=== Section Start ===

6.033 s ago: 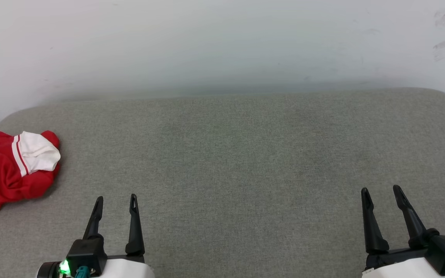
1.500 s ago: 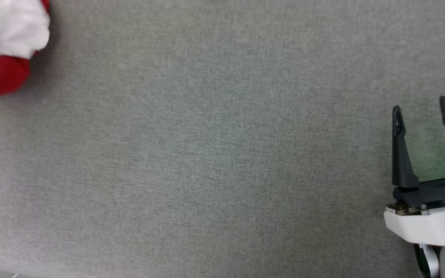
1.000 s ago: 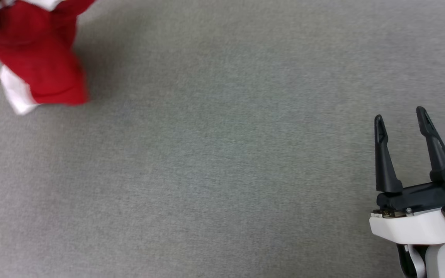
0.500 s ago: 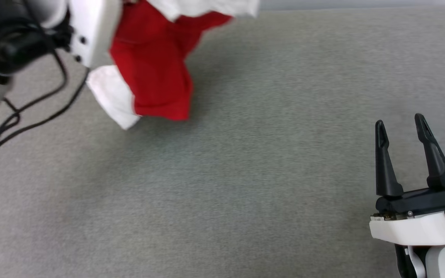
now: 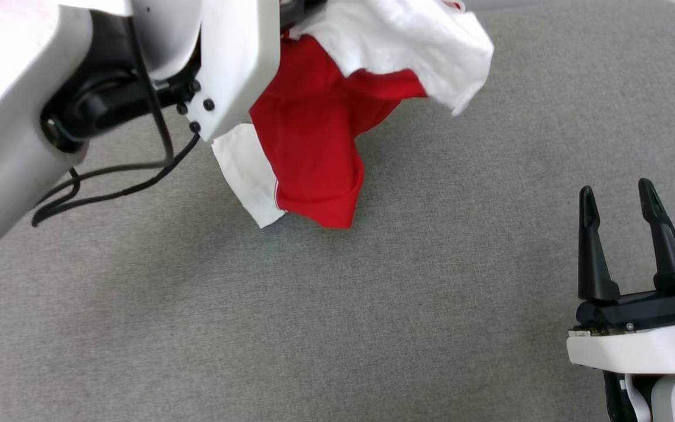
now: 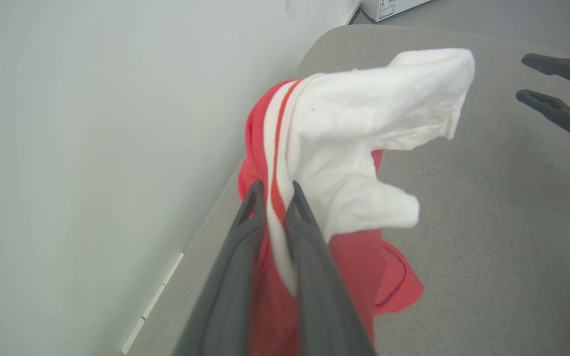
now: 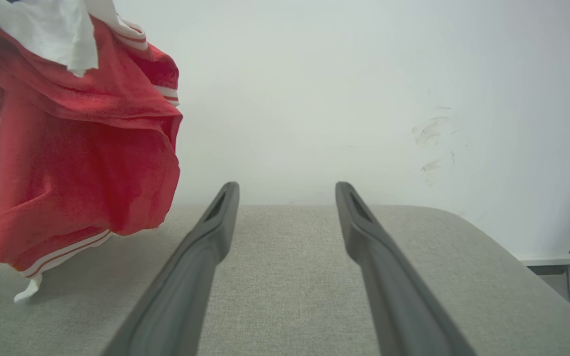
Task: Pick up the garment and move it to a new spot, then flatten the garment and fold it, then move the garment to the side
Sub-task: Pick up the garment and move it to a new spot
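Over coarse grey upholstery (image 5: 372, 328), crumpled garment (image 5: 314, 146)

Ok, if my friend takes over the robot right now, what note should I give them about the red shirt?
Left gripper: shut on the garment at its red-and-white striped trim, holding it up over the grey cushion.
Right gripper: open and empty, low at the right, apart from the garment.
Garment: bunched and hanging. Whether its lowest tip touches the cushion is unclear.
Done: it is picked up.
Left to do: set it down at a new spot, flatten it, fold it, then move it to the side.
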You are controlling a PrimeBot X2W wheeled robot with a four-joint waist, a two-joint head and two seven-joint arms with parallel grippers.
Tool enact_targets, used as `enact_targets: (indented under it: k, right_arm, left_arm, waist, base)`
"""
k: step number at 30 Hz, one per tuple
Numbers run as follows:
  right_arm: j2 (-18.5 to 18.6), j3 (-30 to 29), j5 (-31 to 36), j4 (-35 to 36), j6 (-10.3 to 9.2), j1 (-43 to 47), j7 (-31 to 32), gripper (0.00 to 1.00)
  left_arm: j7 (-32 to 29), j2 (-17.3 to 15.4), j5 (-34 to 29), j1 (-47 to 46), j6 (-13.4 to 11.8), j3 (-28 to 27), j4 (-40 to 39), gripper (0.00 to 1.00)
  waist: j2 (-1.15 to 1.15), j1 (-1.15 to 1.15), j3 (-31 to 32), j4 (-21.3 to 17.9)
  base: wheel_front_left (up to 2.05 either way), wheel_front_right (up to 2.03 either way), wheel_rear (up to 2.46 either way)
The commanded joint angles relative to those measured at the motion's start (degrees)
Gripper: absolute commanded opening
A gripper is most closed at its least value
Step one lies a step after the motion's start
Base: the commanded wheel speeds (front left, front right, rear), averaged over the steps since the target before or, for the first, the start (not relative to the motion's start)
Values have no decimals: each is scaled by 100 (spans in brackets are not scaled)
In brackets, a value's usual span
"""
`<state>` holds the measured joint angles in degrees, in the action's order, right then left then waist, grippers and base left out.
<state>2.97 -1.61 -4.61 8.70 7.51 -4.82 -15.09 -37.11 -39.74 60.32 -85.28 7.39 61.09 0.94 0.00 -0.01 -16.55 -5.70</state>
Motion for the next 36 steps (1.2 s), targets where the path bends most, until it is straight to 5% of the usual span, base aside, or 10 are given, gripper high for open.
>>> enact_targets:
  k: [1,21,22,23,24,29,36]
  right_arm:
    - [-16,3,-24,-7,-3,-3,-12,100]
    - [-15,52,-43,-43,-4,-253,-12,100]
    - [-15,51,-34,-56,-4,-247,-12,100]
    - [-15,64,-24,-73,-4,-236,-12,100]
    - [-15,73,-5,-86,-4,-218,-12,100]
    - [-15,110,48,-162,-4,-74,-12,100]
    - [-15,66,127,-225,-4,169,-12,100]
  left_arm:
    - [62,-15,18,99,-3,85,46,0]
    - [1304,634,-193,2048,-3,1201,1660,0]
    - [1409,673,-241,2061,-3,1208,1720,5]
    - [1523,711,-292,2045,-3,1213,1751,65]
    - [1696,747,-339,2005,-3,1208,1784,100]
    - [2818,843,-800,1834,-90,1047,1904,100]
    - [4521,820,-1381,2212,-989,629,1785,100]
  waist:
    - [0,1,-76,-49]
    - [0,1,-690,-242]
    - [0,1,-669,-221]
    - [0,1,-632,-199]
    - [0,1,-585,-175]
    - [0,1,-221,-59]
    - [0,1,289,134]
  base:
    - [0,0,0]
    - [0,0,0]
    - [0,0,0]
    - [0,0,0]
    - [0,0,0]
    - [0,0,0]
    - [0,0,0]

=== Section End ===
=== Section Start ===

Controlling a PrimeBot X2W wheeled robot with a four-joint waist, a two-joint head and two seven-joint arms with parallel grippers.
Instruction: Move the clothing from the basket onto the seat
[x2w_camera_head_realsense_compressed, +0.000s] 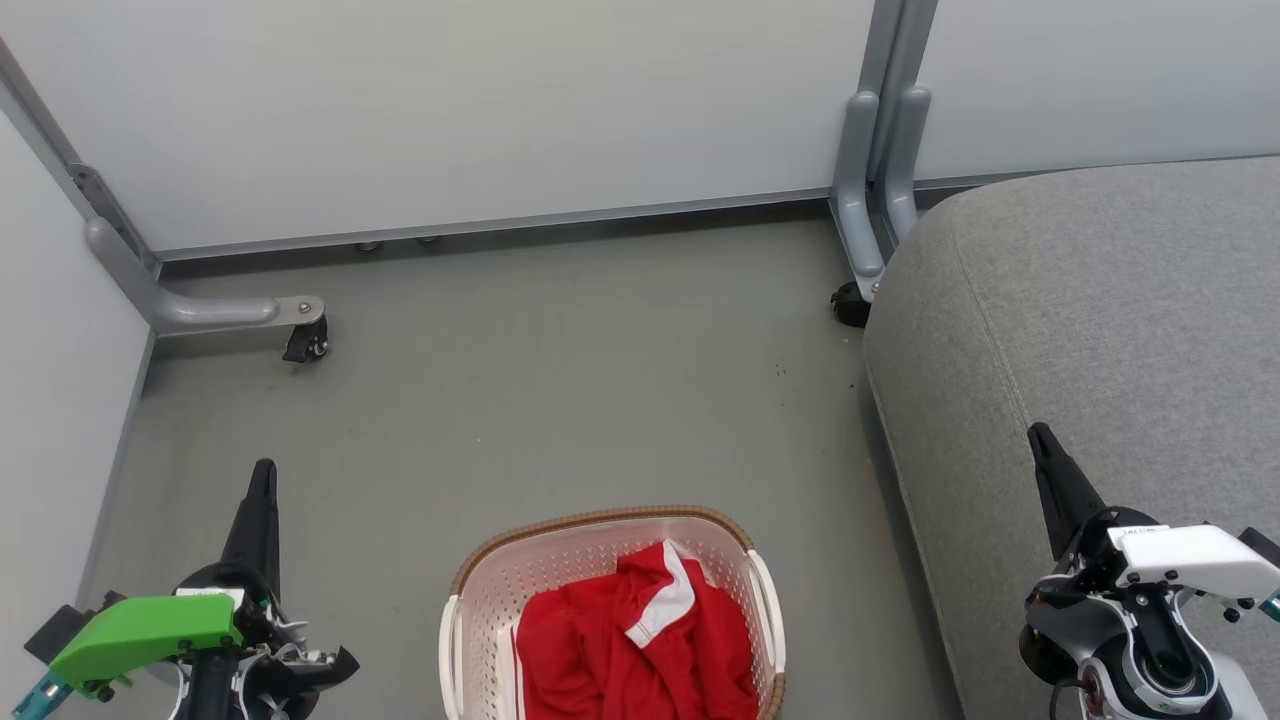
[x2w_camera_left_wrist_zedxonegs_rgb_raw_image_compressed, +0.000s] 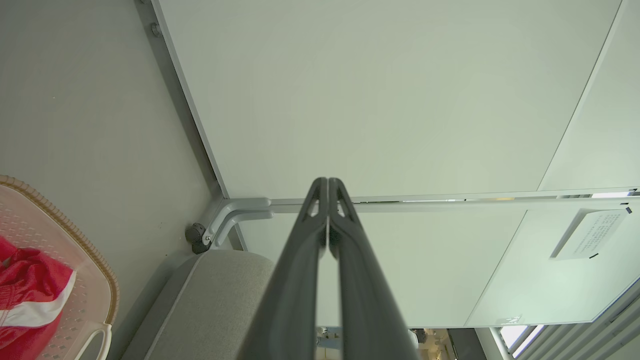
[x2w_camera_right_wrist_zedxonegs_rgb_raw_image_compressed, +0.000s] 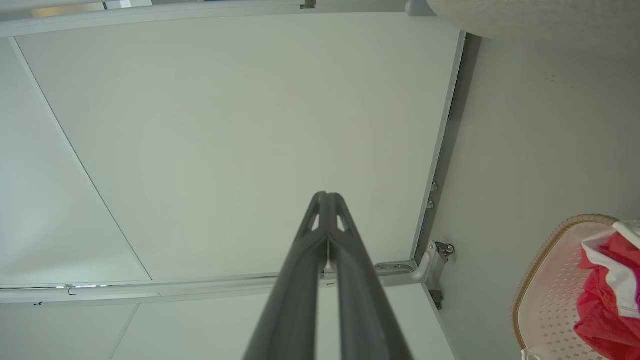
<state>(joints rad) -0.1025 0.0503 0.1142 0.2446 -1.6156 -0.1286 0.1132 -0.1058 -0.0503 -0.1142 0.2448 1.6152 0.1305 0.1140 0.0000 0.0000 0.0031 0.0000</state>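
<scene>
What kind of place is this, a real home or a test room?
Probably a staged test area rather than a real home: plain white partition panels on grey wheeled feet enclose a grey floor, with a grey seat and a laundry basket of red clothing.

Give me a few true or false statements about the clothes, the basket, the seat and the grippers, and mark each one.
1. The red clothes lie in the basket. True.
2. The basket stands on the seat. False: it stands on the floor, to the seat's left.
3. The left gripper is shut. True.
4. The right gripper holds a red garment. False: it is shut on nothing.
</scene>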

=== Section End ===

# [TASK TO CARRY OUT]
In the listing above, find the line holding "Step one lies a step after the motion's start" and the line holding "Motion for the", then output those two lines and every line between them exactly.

# [RESPONSE TO THE TASK]
Step one lies a step after the motion's start
Base: the commanded wheel speeds (front left, front right, rear), averaged over the steps since the target before or, for the first, the start (not relative to the motion's start)
Values have no decimals: each is scaled by 100 (spans in brackets are not scaled)
In brackets, a value's usual span
"""
`<state>` holds the measured joint angles in degrees, in the action's order, right then left then waist, grippers and base left out.
<state>2.97 -1.61 -4.61 8.70 7.51 -4.82 -15.09 -37.11 -39.74 60.32 -85.28 7.39 61.09 0.94 0.00 -0.01 -16.55 -5.70</state>
Motion for the next 36 steps (1.2 s), targets where the path bends most, until it is straight to 5% of the usual span, base aside, or 10 are given, gripper high for open.

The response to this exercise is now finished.